Now, luxury to a widower of 5 years living alone in a 3 bedroom house would consider luxury as finding a woman who wants to take care of me in a way I want to become accustomed to.... again....


----------



## tnthomas (May 20, 2017)

Marie5656 said:


> I guess it would be how one would define luxury.  Roof? Floors? Walls?  People not shooting each other outside? Food, indoor plumbing, all that I would consider luxury.



I guess I'd had to say that I live in luxury too.   Got a roof, several walls, a floor.

Haven't heard gunshots in several weeks....


----------



## Ruthanne (May 20, 2017)

I must be in luxury too; I have many walls, floors with carpets, doors.


----------



## SeaBreeze (May 20, 2017)

I think I live in luxury in my modest 2 bedroom ranch home with large back yard and open space in back.  I just came in from playing ball with my pup, watched a doe for awhile grazing about and shoo'd off a coyote that was too close to my fence.  I'm comfortable and at ease, have everything I need and don't want for anything and am surrounded by love from hubby and furkids....this is luxury for me! :love_heart:


----------



## Grampa Don (May 20, 2017)

I guess the definition of luxury depends a lot on the individual.  I suspect it's a lot different for Donald Trump than it is for you or me.  I'm like SeaBreeze.  We have a small house in a quiet neighborhood with a decent size back yard.  To me, that's a luxury, and something I don't see in most of the bigger homes near us.  There are a lot of two story monsters with barely room for a patio.  So, I can sit under my big Mulberry tree and watch the squirrels and birds at the feeder.  And the tree has a swing hanging from it that my Granddaughter loves.
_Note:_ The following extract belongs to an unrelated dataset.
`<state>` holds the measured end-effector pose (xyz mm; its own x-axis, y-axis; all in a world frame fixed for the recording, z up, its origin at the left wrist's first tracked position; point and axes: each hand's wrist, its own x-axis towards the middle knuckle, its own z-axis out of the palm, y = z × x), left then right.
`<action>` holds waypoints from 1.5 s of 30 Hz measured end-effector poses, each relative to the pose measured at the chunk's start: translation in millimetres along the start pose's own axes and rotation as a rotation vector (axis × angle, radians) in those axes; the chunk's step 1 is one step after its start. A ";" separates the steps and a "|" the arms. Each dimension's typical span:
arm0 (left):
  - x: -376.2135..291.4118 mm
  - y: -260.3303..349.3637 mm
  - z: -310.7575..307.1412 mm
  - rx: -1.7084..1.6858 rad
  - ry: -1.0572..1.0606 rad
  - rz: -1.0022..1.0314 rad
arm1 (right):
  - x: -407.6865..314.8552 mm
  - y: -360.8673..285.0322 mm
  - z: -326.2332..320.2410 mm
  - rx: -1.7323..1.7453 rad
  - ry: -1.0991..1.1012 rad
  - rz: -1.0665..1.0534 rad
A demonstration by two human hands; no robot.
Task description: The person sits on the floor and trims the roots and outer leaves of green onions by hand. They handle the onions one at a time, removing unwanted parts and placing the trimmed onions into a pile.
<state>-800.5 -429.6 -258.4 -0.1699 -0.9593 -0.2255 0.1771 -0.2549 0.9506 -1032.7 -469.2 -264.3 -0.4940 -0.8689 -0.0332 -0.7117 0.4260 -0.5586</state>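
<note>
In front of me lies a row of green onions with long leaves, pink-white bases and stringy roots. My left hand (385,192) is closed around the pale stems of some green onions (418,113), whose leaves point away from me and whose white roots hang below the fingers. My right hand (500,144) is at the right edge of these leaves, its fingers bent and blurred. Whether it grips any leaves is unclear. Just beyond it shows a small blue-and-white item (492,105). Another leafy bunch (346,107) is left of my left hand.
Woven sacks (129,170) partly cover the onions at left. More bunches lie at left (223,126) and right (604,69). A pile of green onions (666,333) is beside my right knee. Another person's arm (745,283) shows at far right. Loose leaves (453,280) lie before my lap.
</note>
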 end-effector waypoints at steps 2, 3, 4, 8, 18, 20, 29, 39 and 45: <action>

I have a two car garage that hasn't held a car in many years.  But, it's full of my toys.  I can tinker to my hearts content.  What more could I ask for.  If I won a big lottery, I wouldn't know what to do with it.

I had the interesting experience many years ago of visiting the Playboy mansion on business.  I even had lunch in the servants' kitchen.  There were all kinds of people running around.  I guess it takes a lot to keep a place like that going.  It gave me the creeps.  It seemed sort of medieval; all that activity to keep one man happy.  Hef, as his people call him had two giant dish antennas and a staff that taped every program that he might want to watch.  I suppose that's one version of luxury, but I can't imagine living like that.

Don


----------



## Don M. (May 20, 2017)

"Luxury" is probably subjective.  If a person has a place that fits their needs, and is in good condition and affordable, they are fulfilling the "luxury" component.  We have 4 bedrooms, and 3 full baths, so when the kids/grandkids come to visit, we don't have to break out the air mattresses.  Having 40 acres of dense forestland, with all sorts of critters for immediate neighbors is also a plus...IMO.


----------



## Iodine (May 20, 2017)

Lon, I like to sit out with my husband and look at the moon and stars. That is the lap of luxury to me.  I live in the country and feel lucky because there have been no gun shots going on in the last 2 weeks.  Hope it stays that way.


----------



## Aunt Bea (May 21, 2017)

Yup!!!

*luxury*_ - _a condition of abundance or great ease and comfor_t__,_ something adding to pleasure or comfort but not absolutely necessary_, _an indulgence in something that provides pleasure, satisfaction, or ease.


----------



## Wintermint (May 21, 2017)

I guess like so much else it is relative. I travelled extensively in India and the Middle East when I was younger. My life here compared to the average Indian back then is hyper-luxurious.


----------



## Shalimar (May 21, 2017)

Iodine said:


> Lon, I like to sit out with my husband and look at he moon and stars. That is the lap of luxury to me.  I live in the country and feel lucky because there have been no gun shots going on in the last 2 weeks.  Hope it stays that way.


I live in my condo on pretty Vancouver Island, surrounded by a beautiful garden. I never hear gunshots. Luxurious enough for me.


----------